While those of us who would happily trade thinner iPhones for better battery-life may be in the minority, even fans of ultra-thin phones expressed disappointment at the camera bump in the iPhone 6 and 6s. The problem Apple faced is that the laws of physics determine just how thin you can make a sensor and lens arrangement for any given aperture while retaining quality. But a patent application originally filed in 2013, continued last July and granted today could provide a solution.

Instead of the usual flat sensor, the patent describes a ‘spherically curved photosensor’ that would allow the distance between the lens elements and the sensor to be reduced, allowing for a thinner camera module …

The patent describes the conflict you normally get between thin camera modules and image quality.

The advent of small, mobile multipurpose devices such as smartphones and tablet or pad devices has resulted in a need for high-resolution, small form factor cameras for integration in the devices.

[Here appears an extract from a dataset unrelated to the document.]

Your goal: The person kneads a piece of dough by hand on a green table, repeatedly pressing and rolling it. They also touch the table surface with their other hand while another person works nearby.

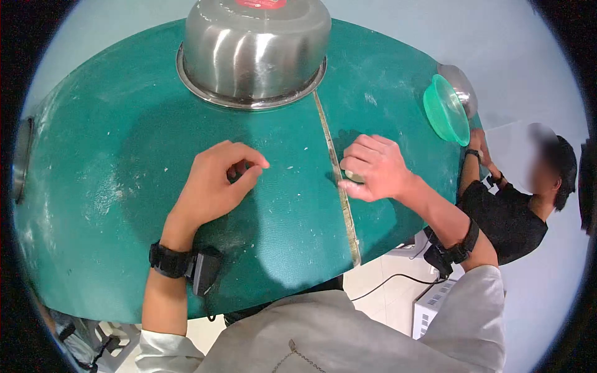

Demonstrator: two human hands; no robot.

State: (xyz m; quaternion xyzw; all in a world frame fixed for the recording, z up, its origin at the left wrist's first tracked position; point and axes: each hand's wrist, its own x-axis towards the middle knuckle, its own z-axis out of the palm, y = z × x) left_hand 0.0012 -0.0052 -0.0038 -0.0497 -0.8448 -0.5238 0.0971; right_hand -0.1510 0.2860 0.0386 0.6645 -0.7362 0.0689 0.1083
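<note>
My left hand (221, 177) hovers over the green table (143, 124), fingers curled and thumb and forefinger tips brought together in a pinch. Anything between those tips is too small to make out. To the right, my right hand (379, 171) is curled closed around a small pale, dough-like lump (354, 176), partly covered by the fingers. A narrow worn strip (336, 168) runs along the table beside that hand. Beyond both hands, a large stainless-steel basin (258, 59) stands upside down, its rim on the tabletop.
A green plastic bowl (445, 112) is tilted against a metal bowl (459, 87) at the right edge. Another person (507, 211) in black sits there, hands near the bowls. A metal vessel (22, 158) stands far left. White powder marks the table. A cable (398, 277) hangs below.
</note>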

However, due to limitations of conventional camera technology, conventional small cameras used in such devices tend to capture images at lower resolutions and/or with lower image quality than can be achieved with larger, higher quality cameras.

By making the sensor curved to match the spread of light from the lens array, it can be brought much closer to the rear lens element than would normally be possible. The patent references a similar technique employed in astronomical telescopes.

An image captured in this way would normally suffer from a form of distortion known as chromatic aberration, but Apple proposes an additional lens element to correct this.

As always with Apple patents, there is no way to tell whether or not it will ever be used, but given that the camera lens protruding from the iPhone casing must have caused Jony Ive to have sleepless nights, this – or an alternative solution to the problem – seems more likely than not to make it into a future iPhone.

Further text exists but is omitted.